Whatever. I was safe, and that should have been enough to make me happy. Or content.

I crawled into the corner of the room and hopped onto a marshmallowy ottoman, growling all the while. Then, for good measure, I whipped out my claws and casually scratched up the top of that ottoman. Would I get thrown out for this? Not tonight. The girl did not look up, though if she truly didn’t notice by now, surely she would by tomorrow.

I simmered in my anger for a while, but eventually I cooled off.

My body language relaxed when I reminded myself that everything here was perfectly calm. The green-haired girl was still. Rigid, and grimacing for seemingly no reason other than my existence, but still. And all the austere wooden figures almost looked like an audience of guardian angels.

I became aware of a ticking clock on a small table by the girl’s side.

…And all the questions I hadn’t yet answered!

The big one was the question of the pink girl’s doppelganger from Earth. Some person I recognized. I was sure that if I could just see her again, that déjà vu would come back to me and I’d get the answer.

Beyond that were countless questions about human society, manners, and norms. The one question that tortured me right now, though, was the identity of that Treasure I’d found.

Up to this point, I’d put things into my Inventory but never taken things out. This weird hyperspatial thing felt so uncertain. What if the whole thing went haywire?
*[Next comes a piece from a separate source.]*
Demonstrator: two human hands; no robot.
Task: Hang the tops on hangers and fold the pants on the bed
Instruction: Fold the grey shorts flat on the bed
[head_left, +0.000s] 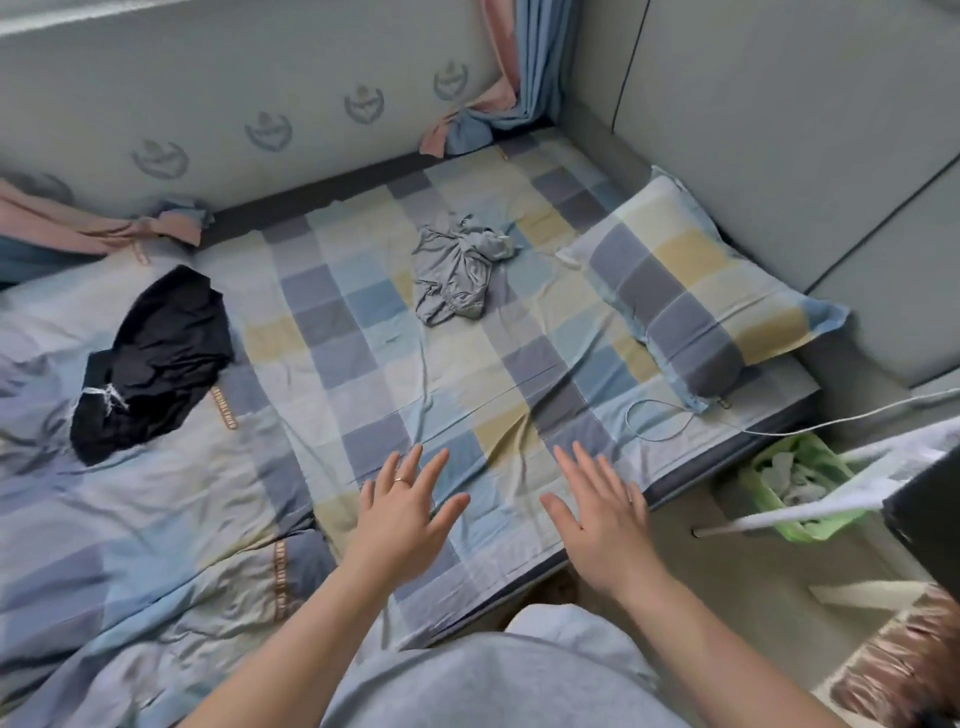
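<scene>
A crumpled grey garment (460, 273) lies on the checked bed sheet (363, 364) toward the far side of the bed. A crumpled black garment (156, 358) with a white drawstring rests on the quilt at the left. My left hand (408, 512) and my right hand (597, 512) hover side by side over the near edge of the bed, fingers spread and straight, holding nothing. Both hands are well short of either garment. No hanger is in view.
A checked pillow (696, 296) lies at the bed's right end, with a white cable (670, 415) beside it. A rumpled quilt (119, 519) covers the left of the bed. A green basket (800, 493) stands on the floor at right. Curtains (519, 67) hang in the far corner.
</scene>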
…And sent random objects flying against this jerk’s walls? Okay.

Inventory.

Inventory: 1/3 Treasure: ???

Found in Rabbitfoot Hills.

No help at all. But at best, it proved the thing still worked. Inventory tip?

Error: “Inventory Tip” is an Invalid Request.

Gah! Inventory huh.

Message from Sierra, the Goddess of Nekomata I’m in shock. All that time forced into your nekomata form and you haven’t once insulted me.

Why wasn’t she telling me abo—wait, she had a decent point there—w-wait again! I wasn’t gonna insult Sierra just because she told me I should! I mean, that would defeat the whole point of an insult, if the insult-ee actually wanted it!

Sierra! I shouted mentally. You are amazing!

…It’s actually disturbing how well that worked. It seems my experiments have gone too far. You, Taipha, are the most gullible cat I’ve had the pleasure of tormenting to date.

YOU ARE THE WORST, MEANEST, MOST-DEVIL-IN-PLAIN-SIGHT-EST—

Hey, hey! That’s harsh. Just “say,” in your head, the name of the item while visualizing that item in front of you. Phew, it’s getting hard to think with you insulting me so cruelly! It definitely doesn’t feel like a first-grade playground in here! I better get myself to safety!

WILL YOU STOP INSULTING ME? I THOUGHT YOU WERE SUPPOSED TO BE MY SAVIOR OR SOMETHING!

Error: Sierra, the Goddess of Nekomata is unavailable. She is not accepting messages at this time.

That was simultaneously among the worst, the most bizarre, and the only conversations I’d ever had. Thinking back, that meant all the conversations I’d ever had were bad. Even the ones with other cats, if those even counted.

The System wasn’t gonna bother to tell me what my item actually was, but at least Sierra had told me, uh…something. What was it? Oh, right, visualize and say its name.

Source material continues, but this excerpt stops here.